Pour finir comme nous l’avons dit plus haut, la Stirnpanzer a été crée à 50 000 exemplaires et les copies se font donc nombreuses sur ce genre d’article. Les détails qui diffèrent d’une reproduction d’une originale sont minimes mais restent tout de même observables. En effet, une résonnance ne délivrant pas un son de cloche, une épaisseur moindre, des crochets droits au lieu d’être en baïonnette sont les signes distinctifs d’une copie que l’on rencontre actuellement sur le marché.
Par Ailleurs, l’Autriche alors alliée de l’Allemagne inventa elle aussi son propre modèle de Stirnpanzer. Le rôle reste le même, seule la forme diffère.


Le premier casque d’acier allemand apparaît comme extraordinaire par sa solidité et la protection qu’il offre. En effet, ce dernier avait même été dessiné grâce à la collaboration d’un chirurgien August Bier. Cependant ce dernier ne protégeait que le haut du visage du soldat et ainsi, toute la partie basse restait à découvert. Les blessures recensées à ce niveau apparaissaient donc très importantes ( nous pouvons citer l’exemple culte des « gueules cassées » dont le nombre s’élève à plus de 15 000 individus.) et pour certaines, entraînaient la mort du soldat en question dans les jours qui suivirent.

Ainsi l’Etat Major allemand décida de mettre au point une protection qui protègerait à la fois le devant mais aussi les cotés du visage du tireur qui en serait équipé. Cette plaque de blindage faciale fut dénommée par les soldats français la « Plaque Eléphant ». Celle-ci équipa principalement les tireurs d’élite allemands qui ne bougeaient que très rarement puisque vu son poids très élevé, il était hors de question de relever la tête d’un coup sec!
Elle se compose de deux petites ouvertures destinées à permettre au soldat d’entrevoir l’horizon et est fixée à la tête de ce dernier grâce à des sangles en cuir brun très épaisses. Sa forme très bien étudiée permet aussi aux soldats de pouvoir épauler leur fusil et de tirer sans même être gênés, qu'ils soient debouts ou couchés

De plus, la plupart d’entre elles diffère très légèrement dans leur forme, leur poids mais aussi leur taille. Ainsi certaines auront leurs bords plus arrondis que d’autres par exemple... La photo qui suit représente donc 4 modèles de Plaque Elephant toutes différentes les unes des autres de part des détails plus ou moins visibles à l‘œil nu.
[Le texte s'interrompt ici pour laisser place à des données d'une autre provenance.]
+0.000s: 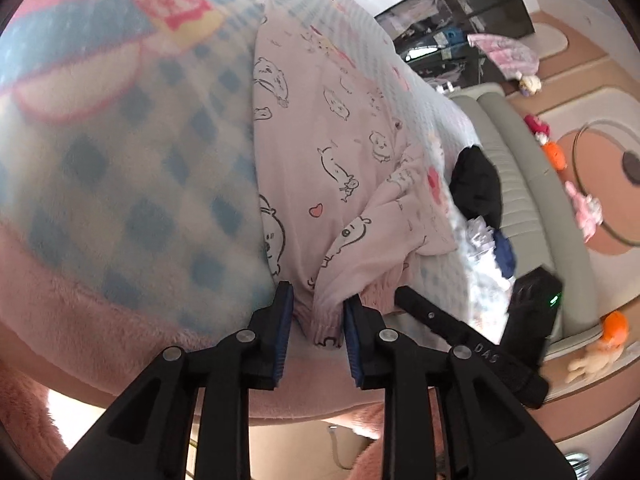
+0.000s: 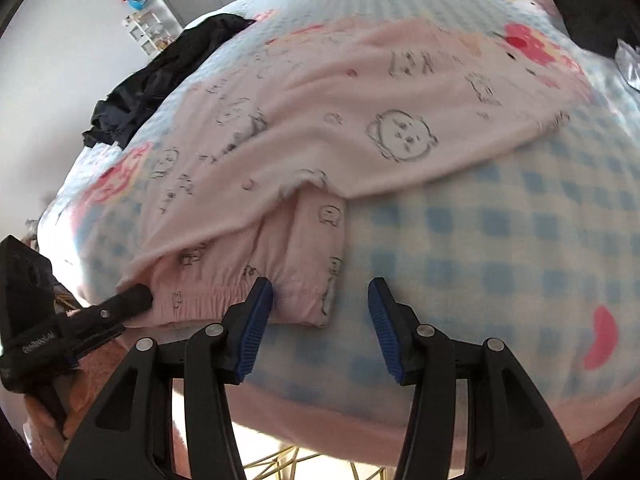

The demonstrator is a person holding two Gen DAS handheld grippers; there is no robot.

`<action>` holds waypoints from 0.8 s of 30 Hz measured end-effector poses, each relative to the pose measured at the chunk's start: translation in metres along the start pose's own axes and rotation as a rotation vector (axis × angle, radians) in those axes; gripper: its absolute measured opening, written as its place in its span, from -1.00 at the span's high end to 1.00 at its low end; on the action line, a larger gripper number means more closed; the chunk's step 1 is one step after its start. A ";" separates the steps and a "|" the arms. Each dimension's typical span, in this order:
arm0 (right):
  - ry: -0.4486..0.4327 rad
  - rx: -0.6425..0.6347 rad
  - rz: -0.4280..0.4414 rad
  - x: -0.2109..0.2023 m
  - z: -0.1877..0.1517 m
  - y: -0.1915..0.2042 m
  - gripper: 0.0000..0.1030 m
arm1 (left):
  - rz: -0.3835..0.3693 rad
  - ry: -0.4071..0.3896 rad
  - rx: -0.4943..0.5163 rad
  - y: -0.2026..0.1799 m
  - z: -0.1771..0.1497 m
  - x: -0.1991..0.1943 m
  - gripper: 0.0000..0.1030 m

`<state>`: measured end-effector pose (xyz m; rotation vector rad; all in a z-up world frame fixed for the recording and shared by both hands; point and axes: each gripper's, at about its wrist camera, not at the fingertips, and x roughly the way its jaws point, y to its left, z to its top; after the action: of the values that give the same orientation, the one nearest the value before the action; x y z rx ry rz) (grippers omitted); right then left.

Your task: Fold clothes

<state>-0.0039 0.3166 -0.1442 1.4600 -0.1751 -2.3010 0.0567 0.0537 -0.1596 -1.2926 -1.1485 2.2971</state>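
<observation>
The pink pyjama garment (image 1: 340, 152) lies flat on the bed's checked blanket (image 1: 120, 184), and its long axis runs away from both tools: in the left wrist view it stretches from the bottom centre of the frame up toward the upper middle, while in the right wrist view it (image 2: 320, 132) spreads from the lower left up toward the upper right. What the next fold turns on is the near end, the elastic hem (image 2: 200, 300), which sits at the bottom of both frames, right at the tool tips.

The left tool (image 1: 316, 320) has its jaws apart with a bunched bit of that hem (image 1: 324, 320) lying between the blue pads; the cloth looks loose there and not pinched (the right-hand pad may brush it, I cannot tell). The right tool (image 2: 320, 320) stands wider apart and holds nothing: its left pad (image 2: 256, 312) sits against the hem's folded corner, and its right pad is over bare blanket.

So the left hand is on the hem's one end and the right hand on the other corner, both equally near. I judge the coming move to be a lengthwise fold, carrying this near edge up along the axis toward the far end, which would need both tools to close on the hem first.

A dark garment (image 2: 160, 76) lies well apart at the upper left of the right view.
</observation>
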 end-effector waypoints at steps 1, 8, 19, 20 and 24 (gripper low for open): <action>-0.011 0.018 -0.010 -0.003 -0.001 -0.004 0.02 | -0.022 -0.002 -0.010 0.001 0.001 -0.002 0.48; -0.062 0.059 -0.031 -0.021 0.000 -0.012 0.02 | -0.084 0.012 -0.031 0.001 0.001 0.006 0.35; 0.007 0.083 0.112 0.008 0.013 0.002 0.03 | -0.013 0.006 -0.028 0.006 0.004 0.005 0.30; 0.005 0.081 0.110 0.009 0.012 0.002 0.03 | -0.001 0.006 -0.024 0.005 0.004 0.004 0.27; 0.001 0.081 0.127 0.015 0.011 0.002 0.25 | 0.048 0.022 0.014 -0.003 0.000 0.014 0.13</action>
<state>-0.0185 0.3077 -0.1515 1.4456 -0.3538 -2.2139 0.0484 0.0633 -0.1654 -1.3512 -1.1045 2.3142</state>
Pour finir, la plaque « Éléphant » reste une des protections individuelles du fantassin des plus rares puisque cette dernière à été fabriquées à 1500 exemplaires seulement ( chiffre à vérifier ). Il ne serait donc pas rare de voir débarquer sur le marché d’innombrables copies plus ou moins élaborées comme celle que l'on a pu voir pour les Stirnpanzer.